We have to face it now. It goes with the Passion of Christ as it goes with our own Passion. Our life has to be relinquished. We need to remember our true identity as daughters and sons of the eternal life, of the in-finite expanse of mind, of the pure, unsullied awareness that stands within and beyond what we take to be our life experiences. This seeming life of ours, with its apparent self that we cherish and cling to, is in fact the very agent of our suffering. That’s why suffering is at the core of any spiritual endeavour. It is the knot that holds the key to our liberation. The whole spiritual game takes place in the field of our apparent suffering where life appears to be both good and bad, both pleasurable and painful, both loveable and hateful. None can relinquish suffering without putting an end to the self that we think ourself to be, with all its inherent, erroneous beliefs about itself.

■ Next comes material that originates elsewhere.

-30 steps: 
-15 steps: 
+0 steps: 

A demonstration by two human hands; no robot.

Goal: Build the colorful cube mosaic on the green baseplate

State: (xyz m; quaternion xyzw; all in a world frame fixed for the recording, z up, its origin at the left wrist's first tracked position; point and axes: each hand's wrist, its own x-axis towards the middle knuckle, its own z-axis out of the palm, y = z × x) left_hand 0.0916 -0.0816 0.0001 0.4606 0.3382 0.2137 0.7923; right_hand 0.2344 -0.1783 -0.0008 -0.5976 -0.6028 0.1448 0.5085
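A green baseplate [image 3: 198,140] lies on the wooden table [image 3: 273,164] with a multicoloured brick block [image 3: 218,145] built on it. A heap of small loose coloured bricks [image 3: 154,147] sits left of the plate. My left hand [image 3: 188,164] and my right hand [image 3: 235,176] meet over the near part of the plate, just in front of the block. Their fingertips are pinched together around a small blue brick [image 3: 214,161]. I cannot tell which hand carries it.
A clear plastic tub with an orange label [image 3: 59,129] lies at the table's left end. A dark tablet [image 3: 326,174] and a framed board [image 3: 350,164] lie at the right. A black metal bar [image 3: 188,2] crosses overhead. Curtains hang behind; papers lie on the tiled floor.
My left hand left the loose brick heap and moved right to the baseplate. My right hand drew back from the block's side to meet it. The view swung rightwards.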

We all have to carry our cross. Suffering is the ongoing point of entry for our journey — its necessary gate. The surrendering of it is our salvation. The escaping from it is our loss. Escape is never a possibility, for it is an impossible act. There is no escaping. We are in ourself, one with our experience, whatever the content of it may be. This impossibility has a meaning that is at the core of any spiritual endeavour. It reveals our very presence, our sense of ‘I’, as the only possible thing or experience there is. ‘I’ is our primal identity, our inescapable home, and by the way the very name that God has given to Itself. To recognise it experientially, in and as our very being, on the very cross of our experiences whatever they may be, is to be free of suffering, and to be crowned as identical to love itself.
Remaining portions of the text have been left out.